■ **Work required**
Whatever appears in the entries must be given again exactly.

--- --- ---

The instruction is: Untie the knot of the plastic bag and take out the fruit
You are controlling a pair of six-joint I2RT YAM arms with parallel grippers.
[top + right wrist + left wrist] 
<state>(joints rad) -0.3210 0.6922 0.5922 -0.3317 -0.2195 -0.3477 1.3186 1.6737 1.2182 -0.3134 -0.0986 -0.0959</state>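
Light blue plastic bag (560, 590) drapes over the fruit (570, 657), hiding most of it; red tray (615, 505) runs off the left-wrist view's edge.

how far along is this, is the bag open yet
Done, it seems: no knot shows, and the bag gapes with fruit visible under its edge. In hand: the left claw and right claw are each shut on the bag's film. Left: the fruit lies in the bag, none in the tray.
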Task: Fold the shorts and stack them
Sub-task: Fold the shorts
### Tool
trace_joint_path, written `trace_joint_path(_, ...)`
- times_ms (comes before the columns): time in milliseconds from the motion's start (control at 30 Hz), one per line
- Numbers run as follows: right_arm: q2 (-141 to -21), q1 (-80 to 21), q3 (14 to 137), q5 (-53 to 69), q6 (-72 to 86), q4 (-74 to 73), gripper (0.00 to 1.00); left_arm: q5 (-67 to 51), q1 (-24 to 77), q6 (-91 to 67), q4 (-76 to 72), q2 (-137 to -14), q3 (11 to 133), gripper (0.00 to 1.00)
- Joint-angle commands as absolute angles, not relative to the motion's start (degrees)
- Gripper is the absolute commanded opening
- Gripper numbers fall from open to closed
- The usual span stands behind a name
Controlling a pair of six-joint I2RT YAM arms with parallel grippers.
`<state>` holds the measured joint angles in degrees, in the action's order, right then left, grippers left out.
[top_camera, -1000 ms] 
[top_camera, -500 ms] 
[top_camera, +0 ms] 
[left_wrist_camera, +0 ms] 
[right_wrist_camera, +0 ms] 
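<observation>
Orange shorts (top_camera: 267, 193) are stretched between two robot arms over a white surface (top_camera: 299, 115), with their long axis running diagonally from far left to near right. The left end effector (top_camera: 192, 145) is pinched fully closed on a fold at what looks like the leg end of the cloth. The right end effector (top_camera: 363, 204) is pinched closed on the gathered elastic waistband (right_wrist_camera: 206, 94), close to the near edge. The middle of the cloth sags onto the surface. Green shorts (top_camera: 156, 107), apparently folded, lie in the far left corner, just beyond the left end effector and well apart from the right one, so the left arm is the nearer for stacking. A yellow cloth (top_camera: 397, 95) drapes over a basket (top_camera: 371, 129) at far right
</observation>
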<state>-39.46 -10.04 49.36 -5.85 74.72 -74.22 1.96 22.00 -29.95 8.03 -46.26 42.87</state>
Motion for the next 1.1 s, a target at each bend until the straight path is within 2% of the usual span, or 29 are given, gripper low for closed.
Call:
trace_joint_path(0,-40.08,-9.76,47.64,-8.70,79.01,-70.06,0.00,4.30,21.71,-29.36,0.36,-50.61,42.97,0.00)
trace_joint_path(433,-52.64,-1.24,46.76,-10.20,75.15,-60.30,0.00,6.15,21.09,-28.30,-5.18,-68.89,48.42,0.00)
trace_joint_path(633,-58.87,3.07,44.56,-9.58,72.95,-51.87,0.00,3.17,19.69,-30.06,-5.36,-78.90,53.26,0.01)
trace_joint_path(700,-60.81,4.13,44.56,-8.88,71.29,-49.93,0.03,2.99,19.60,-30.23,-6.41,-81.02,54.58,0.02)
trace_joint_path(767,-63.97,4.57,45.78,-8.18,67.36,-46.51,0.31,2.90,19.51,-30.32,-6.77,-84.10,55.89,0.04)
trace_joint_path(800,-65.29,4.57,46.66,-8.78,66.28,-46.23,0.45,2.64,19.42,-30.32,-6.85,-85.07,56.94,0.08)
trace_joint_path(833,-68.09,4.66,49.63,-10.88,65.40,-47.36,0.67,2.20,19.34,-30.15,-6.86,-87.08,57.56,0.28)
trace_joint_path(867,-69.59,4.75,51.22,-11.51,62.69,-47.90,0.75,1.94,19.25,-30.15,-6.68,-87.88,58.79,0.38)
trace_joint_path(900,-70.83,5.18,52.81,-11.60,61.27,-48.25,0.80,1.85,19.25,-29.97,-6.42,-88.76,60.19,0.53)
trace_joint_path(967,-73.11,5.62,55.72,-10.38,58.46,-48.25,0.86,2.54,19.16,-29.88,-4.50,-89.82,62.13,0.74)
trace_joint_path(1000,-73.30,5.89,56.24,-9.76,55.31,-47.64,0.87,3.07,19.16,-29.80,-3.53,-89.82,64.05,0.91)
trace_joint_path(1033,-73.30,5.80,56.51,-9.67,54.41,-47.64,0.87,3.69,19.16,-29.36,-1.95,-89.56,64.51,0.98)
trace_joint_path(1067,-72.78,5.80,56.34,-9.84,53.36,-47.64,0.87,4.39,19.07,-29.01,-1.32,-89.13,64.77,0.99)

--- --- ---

■ **Output**
The instruction is: Untie the knot of the plastic bag and take out the fruit
You are controlling a pair of six-joint I2RT YAM arms with parallel grippers.
[top + right wrist + left wrist] 
<state>(joints rad) -0.3210 0.6922 0.5922 -0.3317 -0.2195 -0.3477 1.3186 1.6737 1.2182 -0.3134 -0.0986 -0.0959</state>
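Light blue plastic bag (560, 590) drapes over the fruit (570, 657), hiding most of it; red tray (615, 505) runs off the left-wrist view's edge.

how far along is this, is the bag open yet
Done, it seems: no knot shows, and the bag gapes with fruit visible under its edge. In hand: the left claw and right claw are each shut on the bag's film. Left: the fruit lies in the bag, none in the tray.
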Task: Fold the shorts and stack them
Sub-task: Fold the shorts
### Tool
trace_joint_path, written `trace_joint_path(_, ...)`
- times_ms (comes before the columns): time in milliseconds from the motion's start (control at 30 Hz), one per line
- Numbers run as follows: right_arm: q2 (-141 to -21), q1 (-80 to 21), q3 (14 to 137), q5 (-53 to 69), q6 (-72 to 86), q4 (-74 to 73), gripper (0.00 to 1.00); left_arm: q5 (-67 to 51), q1 (-24 to 77), q6 (-91 to 67), q4 (-76 to 72), q2 (-137 to -14), q3 (11 to 133), gripper (0.00 to 1.00)
- Joint-angle commands as absolute angles, not relative to the motion's start (degrees)
- Gripper is the absolute commanded opening
- Gripper numbers fall from open to closed
- The usual span stands behind a name
Controlling a pair of six-joint I2RT YAM arms with parallel grippers.
`<state>` holds the measured joint angles in degrees, in the action's order, right then left, grippers left out.
[top_camera, -1000 ms] 
[top_camera, -500 ms] 
[top_camera, +0 ms] 
[left_wrist_camera, +0 ms] 
[right_wrist_camera, +0 ms] 
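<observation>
Orange shorts (top_camera: 267, 193) are stretched between two robot arms over a white surface (top_camera: 299, 115), with their long axis running diagonally from far left to near right. The left end effector (top_camera: 192, 145) is pinched fully closed on a fold at what looks like the leg end of the cloth. The right end effector (top_camera: 363, 204) is pinched closed on the gathered elastic waistband (right_wrist_camera: 206, 94), close to the near edge. The middle of the cloth sags onto the surface. Green shorts (top_camera: 156, 107), apparently folded, lie in the far left corner, just beyond the left end effector and well apart from the right one, so the left arm is the nearer for stacking. A yellow cloth (top_camera: 397, 95) drapes over a basket (top_camera: 371, 129) at far right
</observation>
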<state>-39.46 -10.04 49.36 -5.85 74.72 -74.22 1.96 22.00 -29.95 8.03 -46.26 42.87</state>
Motion for the next 1.1 s, a target at each bend until the straight path is within 2% of the usual span, or 29 are given, gripper low for closed.
Call:
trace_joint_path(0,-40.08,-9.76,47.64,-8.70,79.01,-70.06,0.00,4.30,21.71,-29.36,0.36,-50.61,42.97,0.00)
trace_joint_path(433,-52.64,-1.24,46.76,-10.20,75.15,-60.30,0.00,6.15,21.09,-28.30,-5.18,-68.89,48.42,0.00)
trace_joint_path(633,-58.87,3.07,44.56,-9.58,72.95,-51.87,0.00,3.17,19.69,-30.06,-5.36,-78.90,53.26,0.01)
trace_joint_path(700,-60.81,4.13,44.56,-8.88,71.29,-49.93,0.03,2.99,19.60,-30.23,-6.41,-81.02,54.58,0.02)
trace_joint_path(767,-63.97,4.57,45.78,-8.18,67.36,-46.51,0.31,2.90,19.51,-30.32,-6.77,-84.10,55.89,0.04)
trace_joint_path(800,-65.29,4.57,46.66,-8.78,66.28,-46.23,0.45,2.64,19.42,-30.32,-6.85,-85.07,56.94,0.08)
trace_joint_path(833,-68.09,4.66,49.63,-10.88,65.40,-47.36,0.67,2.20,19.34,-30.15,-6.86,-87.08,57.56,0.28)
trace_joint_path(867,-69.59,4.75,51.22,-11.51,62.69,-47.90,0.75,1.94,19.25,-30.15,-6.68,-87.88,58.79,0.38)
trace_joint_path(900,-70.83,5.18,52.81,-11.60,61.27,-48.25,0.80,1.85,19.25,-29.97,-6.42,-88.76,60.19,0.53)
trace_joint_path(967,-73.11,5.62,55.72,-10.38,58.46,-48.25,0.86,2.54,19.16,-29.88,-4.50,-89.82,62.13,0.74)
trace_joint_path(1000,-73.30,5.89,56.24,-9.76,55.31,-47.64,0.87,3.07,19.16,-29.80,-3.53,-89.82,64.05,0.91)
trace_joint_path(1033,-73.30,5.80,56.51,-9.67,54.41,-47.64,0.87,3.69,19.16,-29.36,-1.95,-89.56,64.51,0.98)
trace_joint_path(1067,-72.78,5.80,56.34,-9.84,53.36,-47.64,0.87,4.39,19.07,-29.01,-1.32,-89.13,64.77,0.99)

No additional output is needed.